Having said that, I'll have to add:
Extracting even 'nice' tables from PDFs in general is extremely difficult...
Standard PDFs do not provide any hints about the semantics of what they draw on a page:
the only distinction that the syntax provides is the distinctions between vector elements (lines, fills,...), images and text.
Whether any character is part of a table or part of a line or just a lonely, single character within an otherwise empty area is not easy to recognize programmatically by parsing the PDF source code.
For a background about why the PDF file format should never, ever be thought of as suitable for hosting extractable, structured data, see this article:
Why Updating Dollars for Docs Was So Difficult (ProPublica-Website)
...but doing so with TabulaPDF works very well!
Having said the above now let me add this:
For an amazing open source family of tools that gets better and better from week to week for extracting tabular data from PDFs (unless they are scanned pages) -- contradicting what I said in my introductionary paragraphs! -- check out TabulaPDF. See these links:
Introducing Tabula: Upload a PDF, get back tabular CSV data. Poof!
Tabula-Extractor: A Command Line Interface to Tabula
Tabula source code repository
Tabula API (upcoming, not ready yet)
Tabula-Extractor is written in Ruby.
In the background it makes use of PDFBox (which is written in Java) and a few other third-party libs.
To run, Tabula-Extractor requires JRuby-1.7 installed.
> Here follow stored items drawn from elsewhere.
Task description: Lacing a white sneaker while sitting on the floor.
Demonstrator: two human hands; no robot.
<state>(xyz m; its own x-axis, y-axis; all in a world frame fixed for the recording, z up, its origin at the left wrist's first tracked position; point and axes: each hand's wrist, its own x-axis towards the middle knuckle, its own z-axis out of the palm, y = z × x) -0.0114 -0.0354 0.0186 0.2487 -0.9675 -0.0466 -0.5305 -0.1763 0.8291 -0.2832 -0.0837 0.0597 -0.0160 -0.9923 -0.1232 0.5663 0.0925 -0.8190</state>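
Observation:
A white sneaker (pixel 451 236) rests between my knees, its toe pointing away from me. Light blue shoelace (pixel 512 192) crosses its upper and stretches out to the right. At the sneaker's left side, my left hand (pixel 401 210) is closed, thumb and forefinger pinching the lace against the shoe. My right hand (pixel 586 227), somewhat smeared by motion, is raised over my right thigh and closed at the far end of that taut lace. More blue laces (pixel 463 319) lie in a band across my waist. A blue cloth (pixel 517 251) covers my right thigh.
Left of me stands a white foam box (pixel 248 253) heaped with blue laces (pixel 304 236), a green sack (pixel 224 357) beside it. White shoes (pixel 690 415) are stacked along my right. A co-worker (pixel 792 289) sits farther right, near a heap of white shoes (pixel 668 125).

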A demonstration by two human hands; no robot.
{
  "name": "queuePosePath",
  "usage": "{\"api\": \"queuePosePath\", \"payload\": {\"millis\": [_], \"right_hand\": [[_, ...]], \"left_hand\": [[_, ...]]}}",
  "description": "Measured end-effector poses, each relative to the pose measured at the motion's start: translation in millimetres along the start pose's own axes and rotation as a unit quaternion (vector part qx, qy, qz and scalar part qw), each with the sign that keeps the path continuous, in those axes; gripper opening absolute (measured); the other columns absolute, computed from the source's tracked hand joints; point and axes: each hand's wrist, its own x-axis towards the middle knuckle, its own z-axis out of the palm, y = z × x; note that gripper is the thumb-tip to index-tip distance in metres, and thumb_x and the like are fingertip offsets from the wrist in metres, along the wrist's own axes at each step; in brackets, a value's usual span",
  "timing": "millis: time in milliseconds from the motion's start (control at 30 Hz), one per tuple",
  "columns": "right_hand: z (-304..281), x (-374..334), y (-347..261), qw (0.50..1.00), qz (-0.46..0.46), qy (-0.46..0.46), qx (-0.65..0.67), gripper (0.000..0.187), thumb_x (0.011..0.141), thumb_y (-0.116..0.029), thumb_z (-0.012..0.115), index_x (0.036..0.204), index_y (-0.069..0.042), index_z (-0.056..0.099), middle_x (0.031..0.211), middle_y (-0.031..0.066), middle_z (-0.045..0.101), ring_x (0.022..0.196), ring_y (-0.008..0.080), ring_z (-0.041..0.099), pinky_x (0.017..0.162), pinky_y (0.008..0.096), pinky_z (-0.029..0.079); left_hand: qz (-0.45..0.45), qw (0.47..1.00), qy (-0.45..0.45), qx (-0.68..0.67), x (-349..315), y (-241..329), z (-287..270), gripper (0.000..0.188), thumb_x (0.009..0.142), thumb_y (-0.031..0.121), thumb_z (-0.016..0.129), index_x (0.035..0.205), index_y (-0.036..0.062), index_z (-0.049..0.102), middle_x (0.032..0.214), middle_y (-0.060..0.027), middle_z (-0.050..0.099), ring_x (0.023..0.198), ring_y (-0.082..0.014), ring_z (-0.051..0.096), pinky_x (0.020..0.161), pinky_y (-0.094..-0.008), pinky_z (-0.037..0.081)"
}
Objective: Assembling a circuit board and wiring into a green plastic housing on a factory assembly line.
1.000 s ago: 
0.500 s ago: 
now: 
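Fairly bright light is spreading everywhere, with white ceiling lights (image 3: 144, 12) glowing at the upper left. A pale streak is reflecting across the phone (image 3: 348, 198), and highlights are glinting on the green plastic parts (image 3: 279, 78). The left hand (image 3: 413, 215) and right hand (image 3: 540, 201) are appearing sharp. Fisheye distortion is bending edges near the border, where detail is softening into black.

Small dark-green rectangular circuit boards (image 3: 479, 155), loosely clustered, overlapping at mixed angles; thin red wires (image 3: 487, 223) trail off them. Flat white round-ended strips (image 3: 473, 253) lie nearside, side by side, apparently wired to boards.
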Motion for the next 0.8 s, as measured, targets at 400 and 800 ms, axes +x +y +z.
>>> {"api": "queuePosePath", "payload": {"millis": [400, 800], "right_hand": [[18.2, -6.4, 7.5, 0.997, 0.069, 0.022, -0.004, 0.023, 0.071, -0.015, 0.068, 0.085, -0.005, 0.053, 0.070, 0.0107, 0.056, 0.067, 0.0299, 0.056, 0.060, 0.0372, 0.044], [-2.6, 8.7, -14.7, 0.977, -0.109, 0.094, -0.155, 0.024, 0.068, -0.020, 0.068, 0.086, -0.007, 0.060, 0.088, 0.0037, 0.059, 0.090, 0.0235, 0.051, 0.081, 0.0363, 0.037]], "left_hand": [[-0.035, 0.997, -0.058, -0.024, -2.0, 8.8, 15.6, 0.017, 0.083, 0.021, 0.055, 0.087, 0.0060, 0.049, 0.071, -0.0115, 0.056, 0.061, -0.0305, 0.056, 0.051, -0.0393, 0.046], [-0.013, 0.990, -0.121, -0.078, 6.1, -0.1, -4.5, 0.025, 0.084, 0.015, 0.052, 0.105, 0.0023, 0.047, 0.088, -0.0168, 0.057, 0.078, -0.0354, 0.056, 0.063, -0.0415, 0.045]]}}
Installing Tabula-Extractor
I'm using the 'bleeding-edge' version of Tabula-Extractor directly from its GitHub source code repository.
Getting it to work was extremely easy, since on my system JRuby-1.7.4_0 is already present:
mkdir ~/svn-stuff
cd ~/svn-stuff
git clone https://github.com/tabulapdf/tabula-extractor.git git.tabula-extractor
Included in this Git clone will already be the required libraries, so no need to install PDFBox.
The command line tool is in the /bin/ subdirectory.
Exploring the command line options:
~/svn-stuff/git.tabula-extractor/bin/tabula -h
Tabula helps you extract tables from PDFs
Usage:
tabula [options] <pdf_file>
where [options] are:
--pages, -p <s>: Comma separated list of ranges, or all. Examples:
--pages 1-3,5-7, --pages 3 or --pages all. Default
is --pages 1 (default: 1)
--area, -a <s>: Portion of the page to analyze
(top,left,bottom,right). Example: --area
269.875,12.75,790.5,561. Default is entire page
--columns, -c <s>: X coordinates of column boundaries. Example
--columns 10.1,20.2,30.3
--password, -s <s>: Password to decrypt document. Default is empty
(default: )
--guess, -g: Guess the portion of the page to analyze per page.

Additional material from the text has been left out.